* ASSIGNMENT: In the listing below, find the line holding "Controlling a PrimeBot" and the line holding "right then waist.". Write out those two lines and all lines between, exactly, and nothing more.

============================================================

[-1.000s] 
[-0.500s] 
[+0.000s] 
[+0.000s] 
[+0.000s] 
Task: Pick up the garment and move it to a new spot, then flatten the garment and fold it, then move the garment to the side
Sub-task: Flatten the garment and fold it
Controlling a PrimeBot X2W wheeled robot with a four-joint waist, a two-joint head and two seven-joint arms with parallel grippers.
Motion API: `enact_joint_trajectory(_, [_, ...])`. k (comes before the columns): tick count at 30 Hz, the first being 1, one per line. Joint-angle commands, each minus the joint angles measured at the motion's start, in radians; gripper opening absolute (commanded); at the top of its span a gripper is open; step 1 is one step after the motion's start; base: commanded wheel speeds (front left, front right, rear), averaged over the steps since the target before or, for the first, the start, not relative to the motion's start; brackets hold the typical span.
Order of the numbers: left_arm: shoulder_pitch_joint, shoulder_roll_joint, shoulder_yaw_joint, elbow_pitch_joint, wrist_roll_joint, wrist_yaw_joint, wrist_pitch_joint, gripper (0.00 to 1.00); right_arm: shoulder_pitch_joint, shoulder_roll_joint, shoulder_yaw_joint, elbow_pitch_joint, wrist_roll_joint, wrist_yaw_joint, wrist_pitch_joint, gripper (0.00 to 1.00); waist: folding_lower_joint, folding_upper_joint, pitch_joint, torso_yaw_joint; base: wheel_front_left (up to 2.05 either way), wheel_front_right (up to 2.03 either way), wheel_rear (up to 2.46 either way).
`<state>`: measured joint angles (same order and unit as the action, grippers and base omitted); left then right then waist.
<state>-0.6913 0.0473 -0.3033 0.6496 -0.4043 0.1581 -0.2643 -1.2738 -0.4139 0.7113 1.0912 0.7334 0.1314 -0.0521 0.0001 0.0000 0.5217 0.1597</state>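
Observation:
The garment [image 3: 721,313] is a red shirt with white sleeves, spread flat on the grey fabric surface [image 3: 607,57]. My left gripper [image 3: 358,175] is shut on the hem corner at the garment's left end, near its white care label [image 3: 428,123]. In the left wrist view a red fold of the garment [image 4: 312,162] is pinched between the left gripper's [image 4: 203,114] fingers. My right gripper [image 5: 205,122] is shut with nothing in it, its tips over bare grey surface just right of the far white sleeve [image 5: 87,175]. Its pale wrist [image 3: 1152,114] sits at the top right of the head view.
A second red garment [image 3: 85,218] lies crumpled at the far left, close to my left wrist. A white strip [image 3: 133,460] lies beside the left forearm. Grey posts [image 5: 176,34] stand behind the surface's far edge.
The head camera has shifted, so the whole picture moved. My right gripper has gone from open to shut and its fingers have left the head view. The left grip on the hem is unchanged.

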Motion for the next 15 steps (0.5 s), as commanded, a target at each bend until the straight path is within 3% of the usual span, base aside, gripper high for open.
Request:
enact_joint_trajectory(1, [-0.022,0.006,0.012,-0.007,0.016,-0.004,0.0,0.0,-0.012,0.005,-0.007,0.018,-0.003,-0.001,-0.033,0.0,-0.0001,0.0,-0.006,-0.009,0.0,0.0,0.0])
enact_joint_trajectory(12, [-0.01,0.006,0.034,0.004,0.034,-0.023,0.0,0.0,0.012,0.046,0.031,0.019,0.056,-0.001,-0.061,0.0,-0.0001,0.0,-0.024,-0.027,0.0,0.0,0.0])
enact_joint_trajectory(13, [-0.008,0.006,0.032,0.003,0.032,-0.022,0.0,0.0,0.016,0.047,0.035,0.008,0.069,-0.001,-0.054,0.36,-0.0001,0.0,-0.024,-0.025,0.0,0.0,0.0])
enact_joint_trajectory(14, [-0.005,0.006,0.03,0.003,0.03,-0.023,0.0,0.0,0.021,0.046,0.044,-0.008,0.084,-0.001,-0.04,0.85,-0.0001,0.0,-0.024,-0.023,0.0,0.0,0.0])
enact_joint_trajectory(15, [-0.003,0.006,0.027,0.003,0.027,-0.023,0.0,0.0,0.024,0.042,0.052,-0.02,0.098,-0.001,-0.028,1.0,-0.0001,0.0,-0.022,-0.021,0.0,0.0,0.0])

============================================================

* ANSWER TO THE EXERCISE:
Controlling a PrimeBot X2W wheeled robot with a four-joint waist, a two-joint head and two seven-joint arms with parallel grippers.
Motion API: `enact_joint_trajectory(_, [_, ...])`. k (comes before the columns): tick count at 30 Hz, the first being 1, one per line. Joint-angle commands, each minus the joint angles measured at the motion's start, in radians; gripper opening absolute (commanded); at the top of its span a gripper is open; step 1 is one step after the motion's start; base: commanded wheel speeds (front left, front right, rear), averaged over the steps since the target before or, for the first, the start, not relative to the motion's start; brackets hold the typical span.
Order of the numbers: left_arm: shoulder_pitch_joint, shoulder_roll_joint, shoulder_yaw_joint, elbow_pitch_joint, wrist_roll_joint, wrist_yaw_joint, wrist_pitch_joint, gripper (0.00 to 1.00); right_arm: shoulder_pitch_joint, shoulder_roll_joint, shoulder_yaw_joint, elbow_pitch_joint, wrist_roll_joint, wrist_yaw_joint, wrist_pitch_joint, gripper (0.00 to 1.00); waist: folding_lower_joint, folding_upper_joint, pitch_joint, torso_yaw_joint; base: wheel_front_left (up to 2.05 either way), wheel_front_right (up to 2.03 either way), wheel_rear (up to 2.46 either way).
`<state>`: measured joint angles (same order and unit as the action, grippers and base omitted); left then right then waist.

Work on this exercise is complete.